Until now, various antioxidants have been supplied to the market, but most of them were prepared from a single component or a single raw material. However, there are various types of active oxygen generated in a living body. Specifically, for example, superoxide (O ₂ ⁻ ) and O ₂ ⁻ generated from oxygen gas taken into the body are superoxide display. Hydrogen peroxide (H ₂ O ₂ ) is produced by an enzyme called TACE (SOD), which further generates hydroxyl radicals (OH.) By the catalytic action of transition metals. In addition, leukocytes produce active oxygen in order to sterilize bacteria that have entered the living body. Among them, there are hypochlorite radicals, nitrogen oxide radicals and the like in addition to H ₂ O ₂ .
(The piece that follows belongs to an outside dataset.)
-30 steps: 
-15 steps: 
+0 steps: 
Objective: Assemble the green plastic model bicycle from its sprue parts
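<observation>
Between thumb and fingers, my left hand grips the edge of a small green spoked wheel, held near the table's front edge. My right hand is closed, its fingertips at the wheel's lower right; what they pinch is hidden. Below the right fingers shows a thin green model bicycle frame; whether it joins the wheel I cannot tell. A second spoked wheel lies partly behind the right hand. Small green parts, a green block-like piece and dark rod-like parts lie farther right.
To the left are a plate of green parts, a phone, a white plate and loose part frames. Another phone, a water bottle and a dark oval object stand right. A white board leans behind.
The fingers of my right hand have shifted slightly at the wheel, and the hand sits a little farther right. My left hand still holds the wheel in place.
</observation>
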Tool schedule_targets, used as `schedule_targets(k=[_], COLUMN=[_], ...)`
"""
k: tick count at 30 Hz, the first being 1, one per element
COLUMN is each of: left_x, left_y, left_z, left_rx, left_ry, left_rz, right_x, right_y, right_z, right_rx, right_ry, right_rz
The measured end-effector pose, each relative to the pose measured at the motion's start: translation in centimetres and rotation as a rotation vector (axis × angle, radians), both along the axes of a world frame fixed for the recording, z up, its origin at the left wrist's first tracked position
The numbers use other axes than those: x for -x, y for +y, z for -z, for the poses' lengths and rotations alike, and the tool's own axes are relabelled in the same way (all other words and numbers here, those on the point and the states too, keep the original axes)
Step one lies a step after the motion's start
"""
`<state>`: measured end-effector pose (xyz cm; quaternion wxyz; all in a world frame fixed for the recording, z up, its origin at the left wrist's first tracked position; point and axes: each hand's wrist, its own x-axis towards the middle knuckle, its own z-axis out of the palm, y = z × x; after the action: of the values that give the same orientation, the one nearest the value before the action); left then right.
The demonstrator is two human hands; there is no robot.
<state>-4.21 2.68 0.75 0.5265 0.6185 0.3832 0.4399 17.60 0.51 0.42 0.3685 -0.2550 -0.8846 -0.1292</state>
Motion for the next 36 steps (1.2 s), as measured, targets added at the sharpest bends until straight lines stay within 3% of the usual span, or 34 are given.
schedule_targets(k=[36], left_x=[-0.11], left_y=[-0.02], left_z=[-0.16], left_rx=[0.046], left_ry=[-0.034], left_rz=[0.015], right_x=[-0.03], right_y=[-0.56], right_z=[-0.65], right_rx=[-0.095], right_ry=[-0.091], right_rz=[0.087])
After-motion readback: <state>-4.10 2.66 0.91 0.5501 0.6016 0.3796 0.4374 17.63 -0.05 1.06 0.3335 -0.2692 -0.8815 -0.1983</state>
  On the other hand, various antioxidants are used to eliminate these active oxygens, but are these antioxidants effective against all these active oxygens, or are the active oxygen species that act on them limited? There hasn't been enough consideration. The present inventors examined the action of antioxidants on the protein oxidative degradation action of various active oxygens, and there are types of active oxygens that they act on, and are effective against all active oxygens in vivo. It has been clarified that there are very few antioxidants.

  That is, peptides such as anserine, carnosine, reduced glutathione (GSH), sulfur-containing amino acids, or amino acid analogs present in various animal living bodies are vitamin C (L-) against hypochlorous acid radicals (ClO.). Ascorbic acid, VC) is strong against peroxynitrite radicals (ONOO.), And vitamin E (α-tocopherol, VE) is strong against hydroxyl radicals (OH.). In order to completely remove injuries of active oxygen that occur in the living body, the combination and composition of antioxidants that use them together is effective, rather than using them alone. It was confirmed (Patent Document 1).

  Furthermore, when the antioxidant activity of the natural antioxidant component is examined in detail, the antioxidant component consisting of amino acids and peptides is similar to Anserine and Carnosine against ClO. As with E, hydrophobic carotenoids, polyphenols, caffeic acid analogues, etc., which are derived mainly from plants and have phenol groups, have been found to have strong antioxidant activity against OH.

  Until now, various antioxidants have been tested to prevent various diseases, particularly lifestyle-related diseases. For example V. C, V.D. And polyphenols such as E, β-carotene and catechin. However, looking at the test results of examining the disease prevention effect of using these antioxidants alone or in combination, there are not many findings that they were necessarily effective in preventing diseases such as cancer. Conversely, there are many findings that there is no clinical effect (Non-patent Document 1), and antioxidants have not been effective in preventing diseases and aging as expected.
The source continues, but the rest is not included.